WHAT NEEDS TO BE DONE:
Among the records that follow, find each line holding the word "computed" and copy it.

INPUT RECORDS:
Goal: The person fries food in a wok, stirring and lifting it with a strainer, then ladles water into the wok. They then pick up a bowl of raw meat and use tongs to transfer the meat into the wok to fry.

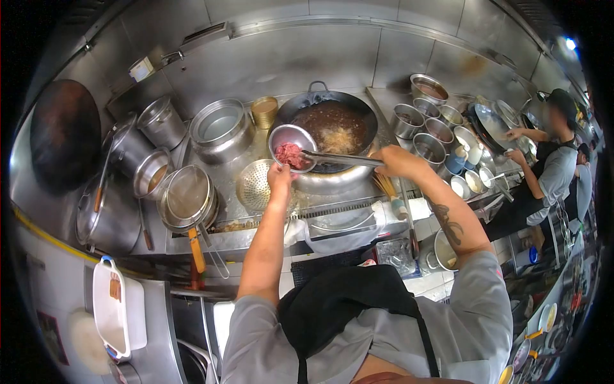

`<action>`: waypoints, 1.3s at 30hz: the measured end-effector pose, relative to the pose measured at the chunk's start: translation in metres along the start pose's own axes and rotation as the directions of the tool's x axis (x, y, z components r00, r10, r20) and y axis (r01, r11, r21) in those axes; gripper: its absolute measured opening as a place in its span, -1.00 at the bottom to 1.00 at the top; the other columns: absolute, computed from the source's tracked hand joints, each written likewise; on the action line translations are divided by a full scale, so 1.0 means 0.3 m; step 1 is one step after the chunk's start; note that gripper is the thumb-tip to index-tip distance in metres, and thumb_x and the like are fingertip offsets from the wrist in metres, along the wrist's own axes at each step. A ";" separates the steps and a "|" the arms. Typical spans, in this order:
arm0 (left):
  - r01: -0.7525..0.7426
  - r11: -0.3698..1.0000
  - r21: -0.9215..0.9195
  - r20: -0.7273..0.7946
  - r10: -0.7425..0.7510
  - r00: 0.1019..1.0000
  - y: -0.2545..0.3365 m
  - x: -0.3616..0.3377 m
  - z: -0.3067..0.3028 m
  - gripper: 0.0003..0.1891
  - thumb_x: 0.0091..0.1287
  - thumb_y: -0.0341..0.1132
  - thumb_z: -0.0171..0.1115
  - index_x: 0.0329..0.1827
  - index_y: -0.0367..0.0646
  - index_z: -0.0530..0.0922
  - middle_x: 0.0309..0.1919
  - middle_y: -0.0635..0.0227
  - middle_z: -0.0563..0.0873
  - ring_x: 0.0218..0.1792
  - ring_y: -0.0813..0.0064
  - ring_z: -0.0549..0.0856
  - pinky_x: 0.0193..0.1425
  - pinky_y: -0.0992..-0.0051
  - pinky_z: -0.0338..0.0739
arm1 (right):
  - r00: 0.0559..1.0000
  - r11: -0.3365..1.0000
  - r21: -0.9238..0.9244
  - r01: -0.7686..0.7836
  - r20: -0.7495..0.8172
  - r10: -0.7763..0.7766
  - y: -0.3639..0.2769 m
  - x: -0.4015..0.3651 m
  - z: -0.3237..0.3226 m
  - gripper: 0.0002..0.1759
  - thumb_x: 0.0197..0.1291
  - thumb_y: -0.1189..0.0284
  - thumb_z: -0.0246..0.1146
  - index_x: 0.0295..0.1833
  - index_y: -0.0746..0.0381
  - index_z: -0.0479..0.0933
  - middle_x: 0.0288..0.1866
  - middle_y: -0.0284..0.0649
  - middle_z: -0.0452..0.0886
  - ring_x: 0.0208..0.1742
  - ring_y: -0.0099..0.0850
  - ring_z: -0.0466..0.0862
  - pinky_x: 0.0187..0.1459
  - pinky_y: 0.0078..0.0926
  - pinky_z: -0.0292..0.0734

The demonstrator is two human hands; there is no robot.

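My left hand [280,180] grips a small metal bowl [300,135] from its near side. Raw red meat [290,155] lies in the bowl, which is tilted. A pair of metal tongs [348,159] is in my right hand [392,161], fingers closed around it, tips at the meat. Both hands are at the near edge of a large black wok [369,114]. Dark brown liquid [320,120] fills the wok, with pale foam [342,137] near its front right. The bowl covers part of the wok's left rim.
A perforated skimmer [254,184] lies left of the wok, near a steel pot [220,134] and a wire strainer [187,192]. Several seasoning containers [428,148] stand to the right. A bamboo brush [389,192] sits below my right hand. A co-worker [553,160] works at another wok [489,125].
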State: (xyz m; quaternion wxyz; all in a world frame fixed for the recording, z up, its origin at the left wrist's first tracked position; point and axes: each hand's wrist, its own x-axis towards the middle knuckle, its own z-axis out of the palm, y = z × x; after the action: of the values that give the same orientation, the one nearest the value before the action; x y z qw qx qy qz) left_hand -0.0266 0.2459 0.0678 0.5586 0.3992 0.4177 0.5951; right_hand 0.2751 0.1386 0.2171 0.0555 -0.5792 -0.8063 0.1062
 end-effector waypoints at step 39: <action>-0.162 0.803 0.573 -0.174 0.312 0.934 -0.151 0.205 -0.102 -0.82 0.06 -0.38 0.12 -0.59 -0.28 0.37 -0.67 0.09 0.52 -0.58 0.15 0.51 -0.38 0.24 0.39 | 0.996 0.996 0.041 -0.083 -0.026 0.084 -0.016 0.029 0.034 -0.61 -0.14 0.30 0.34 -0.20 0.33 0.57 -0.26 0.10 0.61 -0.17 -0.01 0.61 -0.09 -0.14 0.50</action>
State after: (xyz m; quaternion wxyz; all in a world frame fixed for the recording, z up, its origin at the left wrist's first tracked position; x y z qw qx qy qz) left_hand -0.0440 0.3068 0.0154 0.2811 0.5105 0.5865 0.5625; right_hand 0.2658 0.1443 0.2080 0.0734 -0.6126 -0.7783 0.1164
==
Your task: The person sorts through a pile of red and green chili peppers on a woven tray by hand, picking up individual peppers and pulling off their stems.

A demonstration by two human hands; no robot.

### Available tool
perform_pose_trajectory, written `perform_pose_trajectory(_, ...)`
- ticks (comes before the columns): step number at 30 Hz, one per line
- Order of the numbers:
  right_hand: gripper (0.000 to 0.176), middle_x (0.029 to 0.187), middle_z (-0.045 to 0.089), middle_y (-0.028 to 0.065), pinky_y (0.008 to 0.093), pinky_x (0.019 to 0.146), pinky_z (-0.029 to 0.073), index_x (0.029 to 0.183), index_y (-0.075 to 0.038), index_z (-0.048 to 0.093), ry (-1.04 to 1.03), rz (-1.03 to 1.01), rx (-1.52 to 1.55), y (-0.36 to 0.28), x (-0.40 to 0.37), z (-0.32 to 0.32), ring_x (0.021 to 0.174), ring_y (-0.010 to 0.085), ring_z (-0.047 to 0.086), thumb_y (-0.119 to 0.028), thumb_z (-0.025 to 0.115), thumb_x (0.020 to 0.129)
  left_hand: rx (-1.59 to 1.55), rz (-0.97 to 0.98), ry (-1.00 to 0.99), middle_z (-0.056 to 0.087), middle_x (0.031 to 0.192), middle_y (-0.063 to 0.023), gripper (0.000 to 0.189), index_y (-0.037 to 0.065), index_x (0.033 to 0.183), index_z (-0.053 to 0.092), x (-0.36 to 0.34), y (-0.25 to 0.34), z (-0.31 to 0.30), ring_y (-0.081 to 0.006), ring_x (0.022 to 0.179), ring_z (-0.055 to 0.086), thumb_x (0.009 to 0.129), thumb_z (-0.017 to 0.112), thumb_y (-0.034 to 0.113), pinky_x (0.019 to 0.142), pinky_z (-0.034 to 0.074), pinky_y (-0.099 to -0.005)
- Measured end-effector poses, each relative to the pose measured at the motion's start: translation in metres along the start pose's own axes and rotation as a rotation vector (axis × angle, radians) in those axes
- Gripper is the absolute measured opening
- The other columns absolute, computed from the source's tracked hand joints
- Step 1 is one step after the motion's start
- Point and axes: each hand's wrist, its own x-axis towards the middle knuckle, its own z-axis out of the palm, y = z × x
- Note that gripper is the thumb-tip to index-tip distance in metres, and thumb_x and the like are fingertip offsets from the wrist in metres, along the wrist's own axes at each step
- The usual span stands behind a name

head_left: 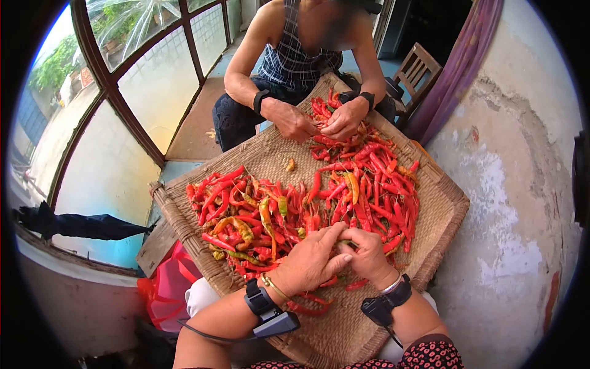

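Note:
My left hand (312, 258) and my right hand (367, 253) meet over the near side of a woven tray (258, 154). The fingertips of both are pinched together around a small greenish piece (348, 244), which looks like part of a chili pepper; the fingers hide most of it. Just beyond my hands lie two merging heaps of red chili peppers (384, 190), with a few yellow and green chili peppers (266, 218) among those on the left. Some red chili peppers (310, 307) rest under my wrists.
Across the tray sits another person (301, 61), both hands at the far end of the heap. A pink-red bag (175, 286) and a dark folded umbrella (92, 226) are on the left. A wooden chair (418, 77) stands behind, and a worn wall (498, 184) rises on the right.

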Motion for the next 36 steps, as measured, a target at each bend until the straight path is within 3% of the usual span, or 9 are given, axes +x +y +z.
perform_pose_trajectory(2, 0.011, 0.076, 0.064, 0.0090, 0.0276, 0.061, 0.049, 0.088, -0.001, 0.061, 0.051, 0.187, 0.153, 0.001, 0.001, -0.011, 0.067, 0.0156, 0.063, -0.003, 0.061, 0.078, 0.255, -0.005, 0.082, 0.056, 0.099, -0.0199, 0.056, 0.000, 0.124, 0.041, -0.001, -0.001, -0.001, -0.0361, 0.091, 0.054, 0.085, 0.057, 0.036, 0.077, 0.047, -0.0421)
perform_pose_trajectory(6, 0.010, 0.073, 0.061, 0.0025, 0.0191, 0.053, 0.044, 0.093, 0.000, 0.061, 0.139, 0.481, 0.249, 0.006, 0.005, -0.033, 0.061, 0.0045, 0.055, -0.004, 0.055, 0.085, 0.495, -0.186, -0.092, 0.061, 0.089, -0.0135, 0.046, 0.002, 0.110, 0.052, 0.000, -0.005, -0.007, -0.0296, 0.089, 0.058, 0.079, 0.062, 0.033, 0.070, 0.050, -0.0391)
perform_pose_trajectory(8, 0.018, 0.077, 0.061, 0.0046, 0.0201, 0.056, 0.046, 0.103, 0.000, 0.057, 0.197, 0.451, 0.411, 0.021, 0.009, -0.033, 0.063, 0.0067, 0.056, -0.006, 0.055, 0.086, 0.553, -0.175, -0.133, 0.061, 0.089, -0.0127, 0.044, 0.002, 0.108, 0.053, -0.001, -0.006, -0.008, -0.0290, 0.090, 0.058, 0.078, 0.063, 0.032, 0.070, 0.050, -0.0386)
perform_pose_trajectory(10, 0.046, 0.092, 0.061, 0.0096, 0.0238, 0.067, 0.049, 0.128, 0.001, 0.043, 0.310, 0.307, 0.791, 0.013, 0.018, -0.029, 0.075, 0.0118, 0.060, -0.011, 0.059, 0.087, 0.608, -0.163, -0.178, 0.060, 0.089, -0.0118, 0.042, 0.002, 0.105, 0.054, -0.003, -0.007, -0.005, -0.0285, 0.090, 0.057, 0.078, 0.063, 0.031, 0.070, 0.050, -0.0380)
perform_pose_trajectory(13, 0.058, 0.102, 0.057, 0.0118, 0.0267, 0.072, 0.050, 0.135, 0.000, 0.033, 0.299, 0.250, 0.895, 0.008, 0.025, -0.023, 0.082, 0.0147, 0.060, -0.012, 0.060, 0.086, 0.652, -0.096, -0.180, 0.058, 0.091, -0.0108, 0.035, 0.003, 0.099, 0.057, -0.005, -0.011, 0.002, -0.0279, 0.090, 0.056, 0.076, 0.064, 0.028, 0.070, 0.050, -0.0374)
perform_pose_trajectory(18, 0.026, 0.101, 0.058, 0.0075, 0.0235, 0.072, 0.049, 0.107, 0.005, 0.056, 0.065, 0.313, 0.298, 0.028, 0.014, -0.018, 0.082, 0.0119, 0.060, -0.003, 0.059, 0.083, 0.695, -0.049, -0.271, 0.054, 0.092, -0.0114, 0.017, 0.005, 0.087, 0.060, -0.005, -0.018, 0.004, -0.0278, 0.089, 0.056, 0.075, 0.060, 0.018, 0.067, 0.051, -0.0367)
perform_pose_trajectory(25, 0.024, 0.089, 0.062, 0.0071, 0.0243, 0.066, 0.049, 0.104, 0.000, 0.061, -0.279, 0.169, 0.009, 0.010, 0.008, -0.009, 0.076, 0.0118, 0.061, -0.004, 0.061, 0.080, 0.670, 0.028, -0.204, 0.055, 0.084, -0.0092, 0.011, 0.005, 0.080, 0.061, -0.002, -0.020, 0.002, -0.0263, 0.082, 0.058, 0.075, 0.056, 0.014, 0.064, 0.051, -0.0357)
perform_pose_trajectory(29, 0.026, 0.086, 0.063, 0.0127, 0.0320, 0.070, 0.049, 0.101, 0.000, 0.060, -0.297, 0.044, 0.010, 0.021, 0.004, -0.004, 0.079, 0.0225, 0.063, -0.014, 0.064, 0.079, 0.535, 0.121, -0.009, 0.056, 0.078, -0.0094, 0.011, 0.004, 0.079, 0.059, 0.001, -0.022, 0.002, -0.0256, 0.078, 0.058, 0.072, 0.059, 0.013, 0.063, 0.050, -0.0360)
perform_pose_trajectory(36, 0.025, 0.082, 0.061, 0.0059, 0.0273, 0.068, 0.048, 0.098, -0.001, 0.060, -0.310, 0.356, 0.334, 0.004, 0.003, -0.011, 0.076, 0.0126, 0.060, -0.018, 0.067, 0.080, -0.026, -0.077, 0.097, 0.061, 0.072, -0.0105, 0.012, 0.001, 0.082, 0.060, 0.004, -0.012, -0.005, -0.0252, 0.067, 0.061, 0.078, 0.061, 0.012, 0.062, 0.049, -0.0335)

TASK ANSWER:
`<action>`: waypoints, 1.3s at 30hz: the measured end-effector pose, relative to the pose measured at the chunk's start: translation in metres along the start pose's own axes and rotation as the directions of the tool's x axis (x, y, z components r00, r10, r20) and y axis (r01, r11, r21) in those axes; gripper: its absolute measured opening as a place in its span, -1.00 at the bottom to 1.00 at the top; the other columns: absolute, computed from the source's tracked hand joints, each written likewise; on the action line translations are divided by a full scale, so 1.0 means 0.3 m; step 1 is one step after the chunk's start; note that gripper is the thumb-tip to index-tip distance in metres, and thumb_x and the like are fingertip offsets from the wrist in metres, along the wrist's own axes at each step. A ";" separates the steps and a "|" the arms. Typical spans, in this order:
- The other columns absolute, computed from the source's tracked hand joints

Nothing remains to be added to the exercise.